- Problem description:
Reproduce the section of the listing that begins at the line containing "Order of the" and finishes at the line containing "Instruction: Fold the". Include both end lines and nothing beyond them.
=== Section Start ===
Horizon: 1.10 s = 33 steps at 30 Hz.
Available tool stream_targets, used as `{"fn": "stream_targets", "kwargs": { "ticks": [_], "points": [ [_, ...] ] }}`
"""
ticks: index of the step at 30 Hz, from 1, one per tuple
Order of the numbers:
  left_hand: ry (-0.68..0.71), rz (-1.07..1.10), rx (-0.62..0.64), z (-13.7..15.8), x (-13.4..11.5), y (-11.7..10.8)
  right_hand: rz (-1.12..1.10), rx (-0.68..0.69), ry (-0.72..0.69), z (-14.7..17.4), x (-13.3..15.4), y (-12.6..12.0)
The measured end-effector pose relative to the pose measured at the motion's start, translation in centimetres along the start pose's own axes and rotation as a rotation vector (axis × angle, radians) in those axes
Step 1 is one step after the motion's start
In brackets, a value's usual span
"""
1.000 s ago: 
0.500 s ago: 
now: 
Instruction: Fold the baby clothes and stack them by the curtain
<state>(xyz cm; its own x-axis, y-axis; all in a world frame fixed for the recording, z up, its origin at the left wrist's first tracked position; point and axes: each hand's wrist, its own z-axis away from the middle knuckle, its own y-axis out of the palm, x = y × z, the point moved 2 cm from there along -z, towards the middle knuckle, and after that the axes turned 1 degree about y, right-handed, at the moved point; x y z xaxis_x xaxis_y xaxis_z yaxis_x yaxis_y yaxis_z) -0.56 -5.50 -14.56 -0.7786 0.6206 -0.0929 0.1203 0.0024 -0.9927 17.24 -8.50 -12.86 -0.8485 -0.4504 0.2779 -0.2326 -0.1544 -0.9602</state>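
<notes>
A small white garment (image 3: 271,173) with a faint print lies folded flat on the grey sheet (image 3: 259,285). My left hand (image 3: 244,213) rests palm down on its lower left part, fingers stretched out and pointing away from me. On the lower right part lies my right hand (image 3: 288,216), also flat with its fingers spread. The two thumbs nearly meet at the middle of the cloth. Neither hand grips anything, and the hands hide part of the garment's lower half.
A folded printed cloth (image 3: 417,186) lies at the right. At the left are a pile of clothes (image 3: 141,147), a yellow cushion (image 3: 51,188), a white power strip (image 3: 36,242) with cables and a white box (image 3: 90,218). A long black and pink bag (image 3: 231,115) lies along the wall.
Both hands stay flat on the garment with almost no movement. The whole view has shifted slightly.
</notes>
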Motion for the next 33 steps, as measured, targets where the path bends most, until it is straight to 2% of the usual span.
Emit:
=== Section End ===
- Your response:
Order of the numbers:
  left_hand: ry (-0.68..0.71), rz (-1.07..1.10), rx (-0.62..0.64), z (-13.7..15.8), x (-13.4..11.5), y (-11.7..10.8)
  right_hand: rz (-1.12..1.10), rx (-0.68..0.69), ry (-0.72..0.69), z (-14.7..17.4), x (-13.3..15.4), y (-12.6..12.0)
The measured end-effector pose relative to the pose measured at the motion's start, translation in centimetres along the start pose's own axes and rotation as a rotation vector (axis × angle, radians) in those axes
Step 1 is one step after the motion's start
In brackets, a value's usual span
"""
1.000 s ago: 
0.500 s ago: 
now: 
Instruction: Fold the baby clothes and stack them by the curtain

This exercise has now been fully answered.